Imagine Institute, Paris University, Paris, France.
Laboratory of Human Genetics of Infectious Diseases, Necker Branch, INSERM UMR 1163, Necker Hospital for Sick Children, 24 Boulevard du Montparnasse, Paris, France.
Hum Genet. 2020 Jun;139(6-7):993-1000. doi: 10.1007/s00439-020-02120-y. Epub 2020 Feb 5.

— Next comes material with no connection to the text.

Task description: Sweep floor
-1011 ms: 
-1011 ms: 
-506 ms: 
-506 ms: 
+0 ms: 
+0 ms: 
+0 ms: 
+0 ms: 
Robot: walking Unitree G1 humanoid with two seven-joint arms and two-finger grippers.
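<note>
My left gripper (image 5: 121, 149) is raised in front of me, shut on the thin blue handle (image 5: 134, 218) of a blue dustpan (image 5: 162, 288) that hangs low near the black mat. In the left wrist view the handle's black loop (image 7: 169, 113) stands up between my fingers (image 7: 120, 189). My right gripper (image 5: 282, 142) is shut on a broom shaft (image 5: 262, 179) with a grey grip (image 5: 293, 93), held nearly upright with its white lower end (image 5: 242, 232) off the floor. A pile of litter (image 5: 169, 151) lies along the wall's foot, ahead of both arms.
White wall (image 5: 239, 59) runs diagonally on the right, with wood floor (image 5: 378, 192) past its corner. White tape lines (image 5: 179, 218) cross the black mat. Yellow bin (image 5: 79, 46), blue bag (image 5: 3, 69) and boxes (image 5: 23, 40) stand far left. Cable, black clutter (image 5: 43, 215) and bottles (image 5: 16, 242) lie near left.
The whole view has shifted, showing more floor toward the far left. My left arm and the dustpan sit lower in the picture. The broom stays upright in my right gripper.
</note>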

Mendelian susceptibility to mycobacterial disease (MSMD) is caused by inborn errors of IFN-γ immunity. Affected patients are highly and selectively susceptible to weakly virulent mycobacteria, such as environmental mycobacteria and Bacillus Calmette-Guérin vaccines. Since 1996, disease-causing mutations have been reported in 15 genes, with allelic heterogeneity leading to 30 genetic disorders. Here, we briefly review the progress made in molecular, cellular, immunological, and clinical studies of MSMD since the last review published in 2018. Highlights include the discoveries of new genetic etiologies of MSMD: autosomal recessive (AR) complete deficiencies of (1) SPPL2a, (2) IL-12Rβ2, and (3) IL-23R, and (4) homozygosity for TYK2 P1104A, resulting in selective impairment of responses to IL-23. The penetrance of SPPL2a deficiency for MSMD is high, probably complete, whereas that of IL-12Rβ2 and IL-23R deficiencies, and TYK2 P1104A homozygosity, is incomplete, and probably low. SPPL2a deficiency has added weight to the notion that human cDC2 and Th1* cells are important for antimycobacterial immunity. Studies of IL-12Rβ2 and IL-23R deficiencies, and of homozygosity for P1104A TYK2, have shown that both IL-12 and IL-23 are required for optimal levels of IFN-γ. These recent findings illustrate how forward genetic studies of MSMD are continuing to shed light on the mechanisms of protective immunity to mycobacteria in humans.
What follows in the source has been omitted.